The next morning, Felim assembled his army and formed the infantry up along two lines. The Laggan Army took positions behind their defensive structures. Out of musket range and without artillery, the two armies stood facing each other, waiting for the other side to make the first move. Stewart chose to act, sending a small vanguard of sharpshooters partway across the field to attack the Confederates, goading them to react. The Confederates reacted as Stewart hoped they would, charging downhill, full force. The forward detachment retreated to the Laggan defensive position with the Confederates at their heels. As the Confederates reached the Laggan fortifications, the main body of the Royalist militia opened fire with their muskets. Caught in the open, the first line of the Confederate force took heavy casualties. Unable to advance, the Confederates broke and attempted to flee.
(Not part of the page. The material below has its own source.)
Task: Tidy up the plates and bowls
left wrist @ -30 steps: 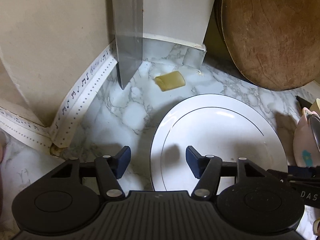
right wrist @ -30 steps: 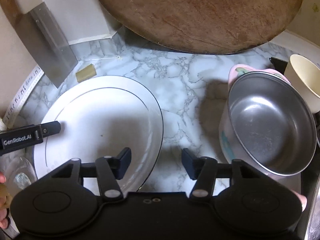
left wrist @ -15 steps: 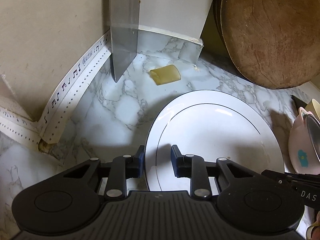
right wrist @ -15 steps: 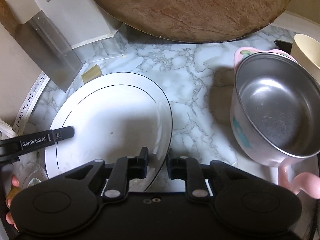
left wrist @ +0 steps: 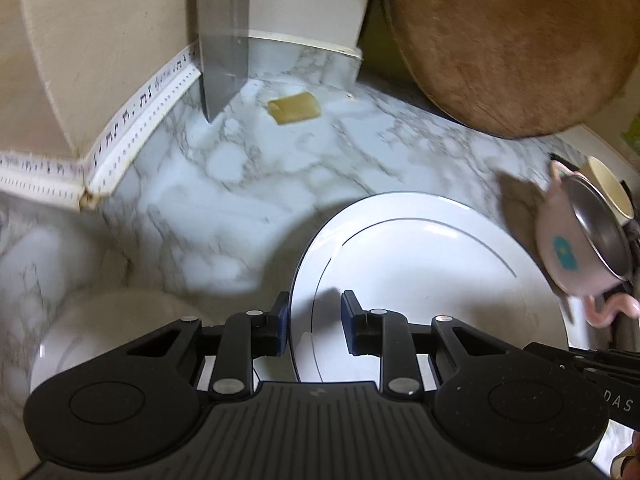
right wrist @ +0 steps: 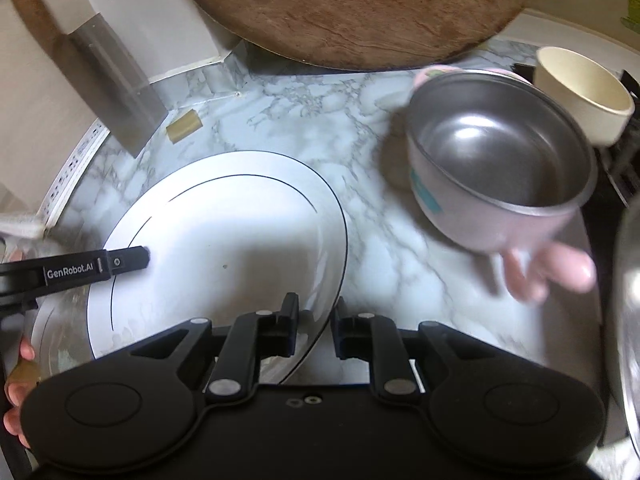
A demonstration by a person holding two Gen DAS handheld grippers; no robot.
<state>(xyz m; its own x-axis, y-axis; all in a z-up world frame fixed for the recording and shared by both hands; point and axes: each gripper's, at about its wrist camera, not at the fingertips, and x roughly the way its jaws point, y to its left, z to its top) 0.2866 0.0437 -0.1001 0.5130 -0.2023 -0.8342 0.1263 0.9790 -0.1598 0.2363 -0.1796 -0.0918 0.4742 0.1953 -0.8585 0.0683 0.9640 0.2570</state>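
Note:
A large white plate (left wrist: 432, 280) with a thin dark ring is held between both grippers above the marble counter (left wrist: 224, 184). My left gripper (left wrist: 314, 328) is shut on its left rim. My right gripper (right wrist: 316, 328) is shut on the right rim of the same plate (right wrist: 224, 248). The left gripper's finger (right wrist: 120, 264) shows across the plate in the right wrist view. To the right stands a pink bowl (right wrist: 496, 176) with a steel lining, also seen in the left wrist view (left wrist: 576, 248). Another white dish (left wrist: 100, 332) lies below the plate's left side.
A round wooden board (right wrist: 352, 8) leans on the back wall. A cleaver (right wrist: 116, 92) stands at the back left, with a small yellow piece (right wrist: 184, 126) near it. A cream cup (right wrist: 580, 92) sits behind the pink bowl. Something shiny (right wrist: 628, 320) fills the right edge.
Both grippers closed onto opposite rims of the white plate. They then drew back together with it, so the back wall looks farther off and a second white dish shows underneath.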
Stewart then pressed forward with a counter-attack. This caused the first line of the Confederates to retreat in such disorder that they collided with the second line which was attempting to advance. All this chaos and confusion caused the second line of the Confederates to panic and break despite the commands of Felim and his officers. As the Confederates fled in all directions, Stewart unleashed his cavalry to pursue those on the run.

For Felim it was a horrendous loss. In addition to common soldiers, many officers including Donnell Gorm MacDonnell, an Antrim chieftain, were lost. Casualties were heavily weighted on the side of the Confederates. Laggan losses are unknown but were significantly lower than the 500 estimated casualties of the Confederates. Felim’s losses would have been even higher had not Alasdair MacColla and his force of Antrim Scots interceded in the pursuit of Felim’s fleeing army.

==Aftermath==
In the days after the battle, Felim returned eighty kilometers east back to his headquarters at Charlemont in County Armagh. The Irish army was demoralised by the defeat and many returned to their homes, having lost faith in O'Neill as an effective leader of the Ulster Army.

The Laggan Army continued to operate against the Confederate forces in the province. However, the arrival of experienced Irish general Owen Roe O'Neill in 1642 to take command of the Ulster Army brought increased training and discipline to the Irish Ulster Army. Despite gaining a victory over Owen Roe at the Battle of Clones in 1643, in the following years the Irish military began to gain ground and the Laggan army along with their Scottish Covenanter allies were decisively defeated by the Irish forces at the Battle of Benburb in 1646.